NEW DELHI: The ruling UPA government got a much-needed boost as it won the vote in the Rajya Sabha on foreign direct investment (FDI) in retail, paving the way for Prime Minister Manmohan Singh to press ahead with more reforms, including freeing up a cash-strapped insurance sector.
Getting support once again from the unlikely combination of Mulayam Singh Yadav's Samajwadi Party (SP) and Mayawati's Bahujan Samaj Party (BSP), the government won the day in the Rajya Sabha by 14 votes.
In the house, the opposition-backed motion got 109 votes and the government 123 votes. One member, cricketer Sachin Tendulkar, was away playing a match against England in Kolkata.
While the Rajya Sabha vote was symbolic, the government's victory is a boost for its push to implement a controversial economic reform agenda that is seen as crucial to reviving growth and reducing a bloated fiscal deficit.
Minutes before the voting process began, the SP walked out of the house with its nine MPs, bailing out the ruling United Progressive Alliance (UPA) -- as it had Wednesday when the Lok Sabha voted on the issue.
On Thursday, day one of the debate on the issue in the Rajya Sabha, Mayawati had said in the house that 15 MPs from her party would be voting with the government.
Both the BSP and SP support the government from outside.
The government had already won a vote on retail reform in the Lok Sabha two days earlier. The policy will allow global retailers such as Wal-Mart Stores Inc to set up shop in the country's $450 billion retail sector, and is aimed at drawing more overseas investment and taming inflation.
Although both votes were non-binding, defeat would have piled pressure on Singh to roll back the measure.
Moreover, the main opposition Bharatiya Janata Party (BJP), having seen its motion to block retail reform defeated, is likely to obstruct moves to allow foreign direct investment (FDI) in the insurance sector. The BJP wants a 26 percent cap set on investment, against the government's proposed 49 percent.

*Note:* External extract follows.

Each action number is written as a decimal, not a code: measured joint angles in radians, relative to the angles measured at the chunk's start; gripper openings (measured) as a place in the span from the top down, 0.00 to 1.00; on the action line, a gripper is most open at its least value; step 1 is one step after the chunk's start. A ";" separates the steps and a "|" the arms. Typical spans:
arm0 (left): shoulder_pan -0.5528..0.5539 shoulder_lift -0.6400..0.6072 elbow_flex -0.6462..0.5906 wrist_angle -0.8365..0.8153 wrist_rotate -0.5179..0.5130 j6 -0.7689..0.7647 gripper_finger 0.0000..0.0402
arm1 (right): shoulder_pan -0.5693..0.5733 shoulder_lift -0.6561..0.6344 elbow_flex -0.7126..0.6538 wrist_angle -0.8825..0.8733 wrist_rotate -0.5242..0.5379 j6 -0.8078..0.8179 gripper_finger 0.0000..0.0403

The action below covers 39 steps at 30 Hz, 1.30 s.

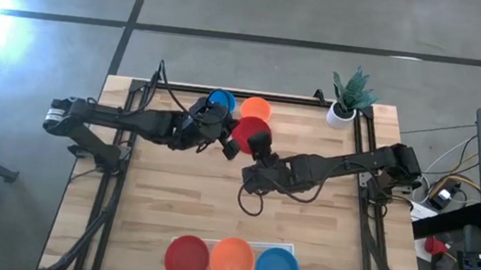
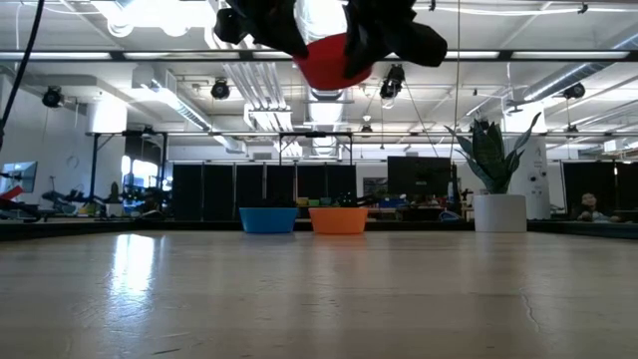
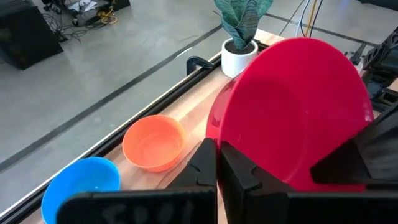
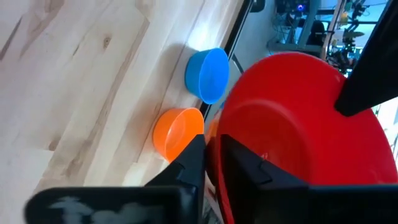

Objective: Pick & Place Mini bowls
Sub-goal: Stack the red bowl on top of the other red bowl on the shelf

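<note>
A red mini bowl [image 1: 247,133] hangs in the air over the table's far half, high above the board in the low view [image 2: 334,60], tipped on edge. My left gripper [image 1: 229,143] reaches it from the left and my right gripper [image 1: 257,152] from the right, each shut on it. A blue mini bowl [image 1: 220,101] and an orange mini bowl [image 1: 256,110] stand upright on their bases by the table's far edge. Three more bowls, red [image 1: 187,258], orange [image 1: 231,259] and blue [image 1: 277,269], sit in the white tray [image 1: 291,249] at the near edge. My left gripper [image 3: 217,165] pinches the red bowl's rim [image 3: 219,134], one finger inside the wall and one outside, coming level from the table's left. The bowl is lifted clear and stands tipped on edge. My right gripper [image 4: 212,163] pinches the rim [image 4: 216,134] at another place, one finger inside and one outside, coming from the table's right. Its finger [image 3: 348,163] shows on the bowl's far side in the left wrist view.
A white pot with a green plant [image 1: 341,112] stands at the far right corner. Black rails [image 1: 369,159] run along the table's sides and far edge. Bare wood [image 1: 214,205] lies between the arms and the tray.
</note>
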 joint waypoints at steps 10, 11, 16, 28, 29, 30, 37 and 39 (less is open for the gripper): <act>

"We will oppose any move by the government against the recommendations of the standing committee on finance which has said it should be 26 percent," Prakash Javdekar, a BJP leader and spokesman for the party, told Reuters on Friday.
Under threat of losing India's investment grade credit rating, and facing the prospect of fighting a general election during the worst growth slump in a decade, Singh launched the policy amid a flurry of long-delayed reforms in September.
Money has flowed into India's capital markets since, and Goldman Sachs last week upgraded India's outlook, but formidable hurdles remain to get the economy back on track.
India's economy is set to grow at its slowest pace in a decade in this fiscal year, and the government's overspend on subsidies on fuel and food has prompted global ratings agencies to warn of a downgrade.
FDI win is rejection of politics of BJP: Kamal Nath
The government Friday termed its winning of the FDI vote in the Rajya Sabha as a "rejection of the politics of the BJP".
"It is a rejection of the politics of the BJP (Bharatiya Janata Party), I wish they were better losers," Parliamentary Affairs Minister Kamal Nath told reporters outside Parliament House minutes after the United Progressive Alliance (UPA) government won the vote in the upper house.
Asked how the Congress managed to work the numbers in its favour in the upper house where it is in a minority, Kamal Nath said: "The content (of the issue) was political political parties decided in our favour."
"I appealed to parties to recognise the BJP's political agenda and vote accordingly, and they did that," he added.
'Next government will reverse FDI decision'
The AIADMK gave a "solemn assurance" to reverse the decision to allow foreign direct investment (FDI) in multi-brand retail after the next Lok Sabha elections.
AIADMK leader V. Maitreyan, who moved the motion for a debate on FDI in the Rajya Sabha, said the final vote will be cast by the people in the next election.
"I give a solemn assurance that after the next Lok Sabha elections, the next government will reverse the decision of the UPA, and I stand by this assurance that FDI will only be on paper and will not be implemented in states.
"From now onwards we will see that the debate goes on across the length and breadth of the country and the final vote will be cast by the people at the next Lok Sabha elections," he added.